6.      Dua vas bunga dan dua piring buah-buahan untuk dipersembahkan oleh kedua mempelai.

7.      Cincin kawin.

8.      Kain kuning berukuran 90 X 125 cm2.

9.      Pita kuning sepanjang 100 cm.

10.  Tempat duduk (bantal) untuk pandita, kedua mempelai, dan bhikkhu.

11.  Surat ikrar perkawinan.

12.  Persembahan dana untuk bhikkhu, dapat berupa bunga, lilin, dupa dan lain-lain.

Pelaksanaan Upacara Perkawinan :

1.      Pandita dan pembantu pandita sudah siap di tempat upacara.

2.      Kedua mempelai memasuki ruangan upacara dan berdiri di depan altar.

3.      Pandita menanyakan kepada kedua mempelai, apakah ada ancaman atau paksaan yang mengharuskan mereka melakukan upacara perkawinan menurut tatacara agama Buddha, apabila tidak ada maka acara dapat dilanjutkan.

4.      Penyalaan lilin lima warna oleh pandita dan orang tua dari kedua mempelai.

5.      Persembahan bunga dan buah oleh kedua mempelai.

6.      Pandita mempersembahkan tiga batang dupa dan memimpin namaskara.

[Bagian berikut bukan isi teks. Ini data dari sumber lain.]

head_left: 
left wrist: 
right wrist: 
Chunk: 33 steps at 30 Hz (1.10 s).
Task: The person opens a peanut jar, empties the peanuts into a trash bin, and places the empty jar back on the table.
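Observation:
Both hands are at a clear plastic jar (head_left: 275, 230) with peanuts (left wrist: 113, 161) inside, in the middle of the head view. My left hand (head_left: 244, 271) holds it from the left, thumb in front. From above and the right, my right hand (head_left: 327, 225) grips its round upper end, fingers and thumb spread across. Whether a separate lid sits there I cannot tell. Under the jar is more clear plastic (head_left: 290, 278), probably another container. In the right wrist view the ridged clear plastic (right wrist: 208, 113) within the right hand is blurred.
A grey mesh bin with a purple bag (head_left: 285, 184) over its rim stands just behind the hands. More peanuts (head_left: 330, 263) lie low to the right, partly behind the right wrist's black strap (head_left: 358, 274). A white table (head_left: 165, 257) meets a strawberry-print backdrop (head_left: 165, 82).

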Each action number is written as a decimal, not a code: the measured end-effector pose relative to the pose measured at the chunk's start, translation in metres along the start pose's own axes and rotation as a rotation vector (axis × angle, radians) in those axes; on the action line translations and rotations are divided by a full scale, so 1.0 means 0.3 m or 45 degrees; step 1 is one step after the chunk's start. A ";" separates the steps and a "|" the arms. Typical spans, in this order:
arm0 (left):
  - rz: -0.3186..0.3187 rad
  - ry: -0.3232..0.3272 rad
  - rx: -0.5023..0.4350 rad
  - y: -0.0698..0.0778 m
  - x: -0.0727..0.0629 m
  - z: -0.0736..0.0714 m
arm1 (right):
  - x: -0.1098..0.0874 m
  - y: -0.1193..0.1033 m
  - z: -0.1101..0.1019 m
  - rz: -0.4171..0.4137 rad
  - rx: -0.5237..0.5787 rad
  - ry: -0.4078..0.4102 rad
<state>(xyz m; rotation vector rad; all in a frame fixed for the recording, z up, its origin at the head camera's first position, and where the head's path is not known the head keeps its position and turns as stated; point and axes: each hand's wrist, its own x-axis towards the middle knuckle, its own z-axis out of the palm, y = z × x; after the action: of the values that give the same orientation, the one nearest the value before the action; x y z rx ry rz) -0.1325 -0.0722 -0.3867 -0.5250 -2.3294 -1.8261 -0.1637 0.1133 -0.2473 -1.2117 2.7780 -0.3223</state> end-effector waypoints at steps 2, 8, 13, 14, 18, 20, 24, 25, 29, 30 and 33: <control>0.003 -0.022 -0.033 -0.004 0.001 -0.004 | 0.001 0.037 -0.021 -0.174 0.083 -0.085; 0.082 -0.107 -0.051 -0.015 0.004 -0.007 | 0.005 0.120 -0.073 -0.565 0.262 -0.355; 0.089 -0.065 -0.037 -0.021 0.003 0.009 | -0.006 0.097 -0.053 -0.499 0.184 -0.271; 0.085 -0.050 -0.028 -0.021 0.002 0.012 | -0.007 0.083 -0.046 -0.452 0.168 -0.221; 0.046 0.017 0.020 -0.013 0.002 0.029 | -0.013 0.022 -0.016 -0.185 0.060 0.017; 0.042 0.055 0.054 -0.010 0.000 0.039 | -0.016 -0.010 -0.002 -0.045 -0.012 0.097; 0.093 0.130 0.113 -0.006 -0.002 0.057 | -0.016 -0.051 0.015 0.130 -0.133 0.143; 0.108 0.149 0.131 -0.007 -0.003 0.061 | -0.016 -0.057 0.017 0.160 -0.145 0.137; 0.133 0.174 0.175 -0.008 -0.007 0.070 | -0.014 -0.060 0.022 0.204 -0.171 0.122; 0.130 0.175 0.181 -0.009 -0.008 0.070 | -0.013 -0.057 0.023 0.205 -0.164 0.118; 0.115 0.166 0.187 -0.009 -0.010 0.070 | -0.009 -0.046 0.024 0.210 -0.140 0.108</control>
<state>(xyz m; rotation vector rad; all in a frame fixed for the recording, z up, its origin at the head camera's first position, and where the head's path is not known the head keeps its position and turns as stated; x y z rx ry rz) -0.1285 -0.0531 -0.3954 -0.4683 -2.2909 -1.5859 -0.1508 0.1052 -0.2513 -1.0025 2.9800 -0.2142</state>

7.      Pernyataan ikrar perkawinan.

8.      Pemasangan cincin kawin.

9.      Pengikatan pita kuning dan pemakaian kain kuning.

10.  Pemercikan air pemberkahan oleh orang tua dari kedua mempelai dan pandita.

11.  Pembukaan pita kuning dan kain kuning.

12.  Wejangan oleh pandita.

13.  Penandatanganan Surat lkrar Perkawinan.

14.  Namaskara penutup dipimpin oleh pandita.[1]





2. Upacara Metatah (Potong gigi) dalam Agama Hindu




Upacara ini bertujuan untuk mengurangi pengaruh Sad Ripu yang ada pada diri si manak.

Sarana :

1.      Sajen sorohan dan suci untuk persaksian kepada Hyang Widhi Wasa.

2.      Sajen pabhyakalan prayascita, panglukatan, alat untuk memotong gigi beserta perlengkapannya seperti: cermin, alat pengasah gigi, kain untuk rurub serta sebuah cincin dan permata, tempat tidur yang sudah dihias.

3.      Sajen peras daksina, ajuman dan canang sari, kelapa gading dan sebuah bokor.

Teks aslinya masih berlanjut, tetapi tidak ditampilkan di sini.